Tuesday, June 24, 2008

Delanceyplace.com 6/24/08-Hawthorne and Lincoln

In today's excerpt--in 1862, Nathaniel Hawthorne, author of The Scarlet Letter and The House of the Seven Gables, was part of a small delegation that visited with Abraham Lincoln at the White House, and Hawthorne reported on the visit for the Atlantic Monthly. Hawthorne wrote:

"There is no describing his lengthy awkwardness, nor the uncouthness of his movement. ... He was dressed in a rusty black frock-coat and pantaloons, unbrushed, and worn so faithfully that the suit had adapted itself to the curves and angularities, and had grown to be an outer skin of the man. He had shabby slippers on his feet. His hair was black, still unmixed with gray, stiff, somewhat brushy, and had apparently been acquainted with neither brush nor comb that morning, after the disarrangement of the pillow, and as to a nightcap, Uncle Abe probably knows nothing of such effeminancies. His complexion is dark and sallow, betokening, I fear, an insalubrious atmosphere around the White House; he has thick black eyebrows and an impending brow; his nose is large, and the lines about his mouth are very strongly defined.

"The whole physiognomy is as coarse a one as you would meet anywhere in the length and breadth of the States; but, withal, it is redeemed, illuminated, softened, and brightened by a kindly though serious look out of his eyes. ...

"[He is] endowed with a sort of tact and wisdom that are akin to craft, and would impel him, I think, to take an antagonist in flank, rather than to make a bull-run at him right in front. But, on the whole, I like this sallow, queer, sagacious visage, with the homely human sympathies that warmed it. ...

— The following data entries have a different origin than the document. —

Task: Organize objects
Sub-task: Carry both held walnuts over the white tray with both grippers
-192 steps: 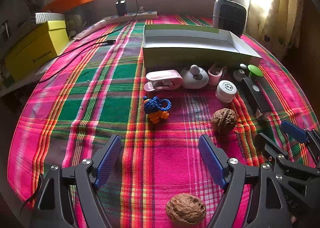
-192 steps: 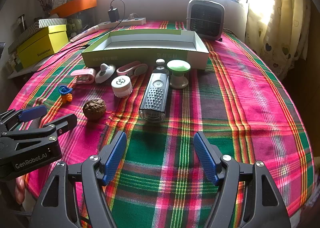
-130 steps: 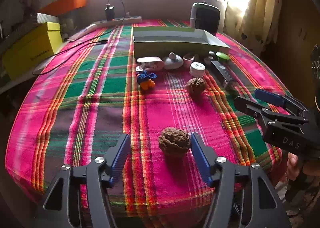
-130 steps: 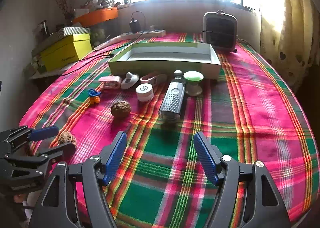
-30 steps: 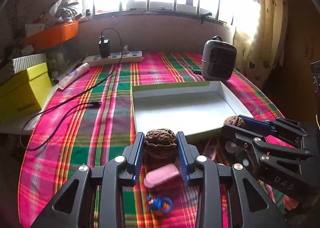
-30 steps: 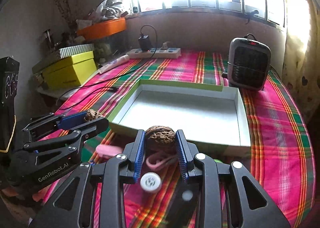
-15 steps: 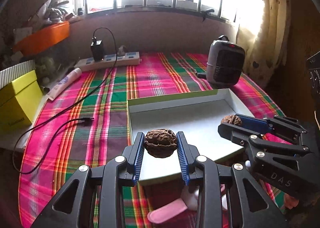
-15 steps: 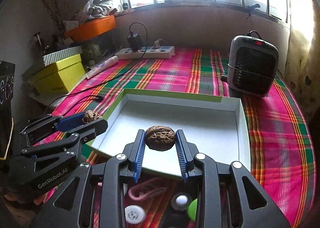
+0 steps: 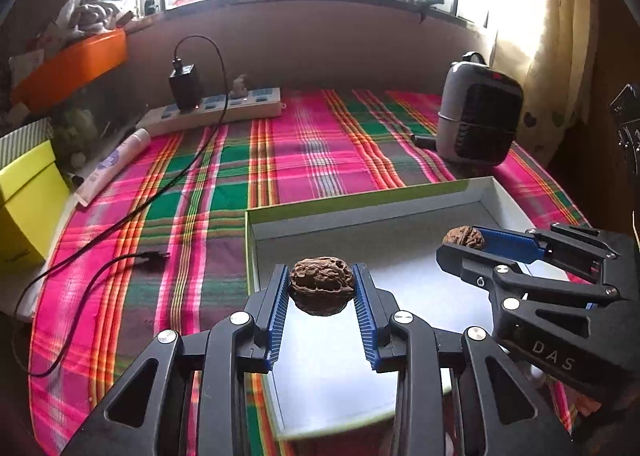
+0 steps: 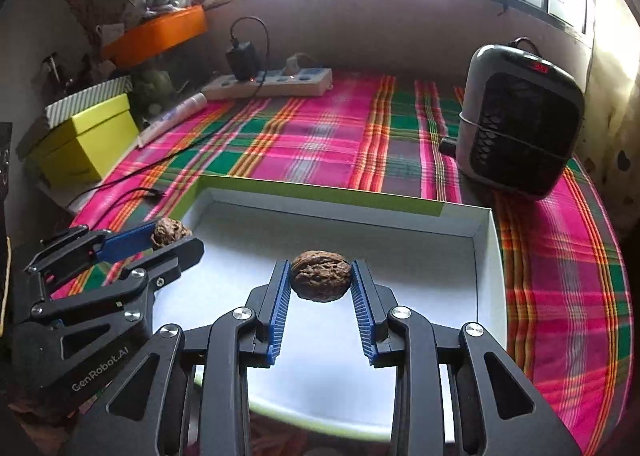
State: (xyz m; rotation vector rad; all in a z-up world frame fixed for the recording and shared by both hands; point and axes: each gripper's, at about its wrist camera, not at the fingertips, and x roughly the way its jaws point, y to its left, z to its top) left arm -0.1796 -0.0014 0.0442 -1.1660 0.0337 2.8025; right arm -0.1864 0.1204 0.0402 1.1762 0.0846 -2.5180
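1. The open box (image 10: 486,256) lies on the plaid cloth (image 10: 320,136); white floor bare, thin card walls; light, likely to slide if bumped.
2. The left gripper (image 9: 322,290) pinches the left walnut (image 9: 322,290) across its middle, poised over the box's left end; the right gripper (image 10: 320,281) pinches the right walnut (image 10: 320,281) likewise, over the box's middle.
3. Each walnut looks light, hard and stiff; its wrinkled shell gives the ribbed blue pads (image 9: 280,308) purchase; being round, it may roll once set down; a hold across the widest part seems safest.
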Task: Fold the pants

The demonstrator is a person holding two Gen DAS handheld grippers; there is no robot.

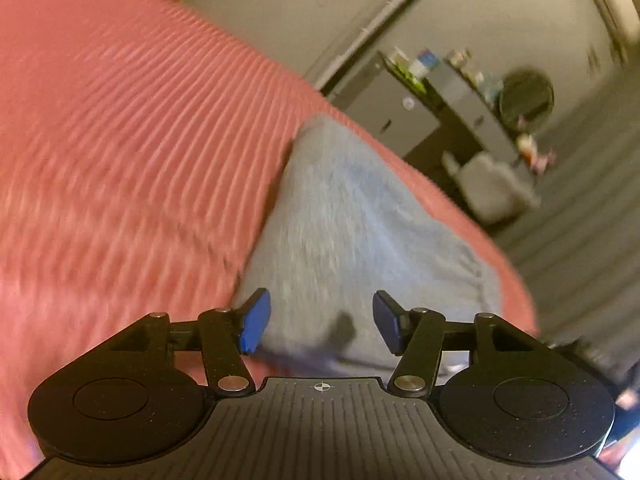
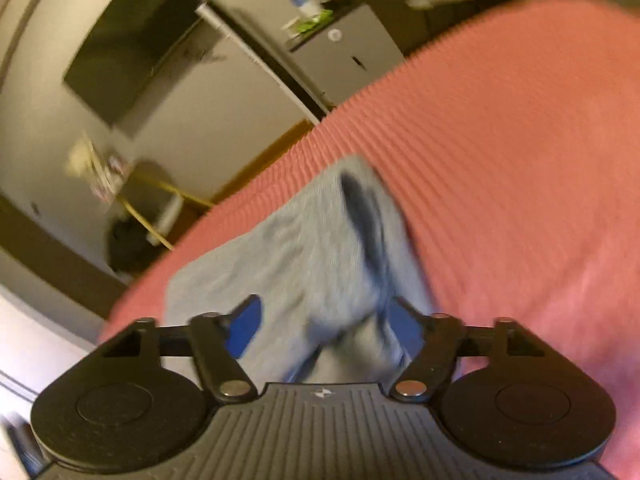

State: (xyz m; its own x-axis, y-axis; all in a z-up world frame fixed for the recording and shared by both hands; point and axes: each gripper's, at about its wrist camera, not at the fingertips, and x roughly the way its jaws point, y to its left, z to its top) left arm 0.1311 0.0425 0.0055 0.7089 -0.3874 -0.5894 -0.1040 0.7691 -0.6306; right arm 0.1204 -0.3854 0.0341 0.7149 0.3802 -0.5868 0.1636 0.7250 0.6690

"Immediately on his entrance the President accosted our member of Congress, who had us in charge, and, with a comical twist of his face ... greeted us all around, not waiting for an introduction, but shaking and squeezing everybody's hand with the utmost cordiality, whether the individual's name was announced to him or not. His manner towards us was wholly without pretence, but yet had a kind of natural dignity. ... [When our visit ended], we retired out of the presence in high good-humor, only regretting that we could not have seen the President sit down and fold up his legs (which is said to be a most extraordinary spectacle), or have heard tell one of those delectable stories for which he is so celebrated. [They are the] funniest little things imaginable; though, to be sure, they smack of the frontier freedom, and would not always bear repetition in a drawing room, or on the immaculate page of the Atlantic."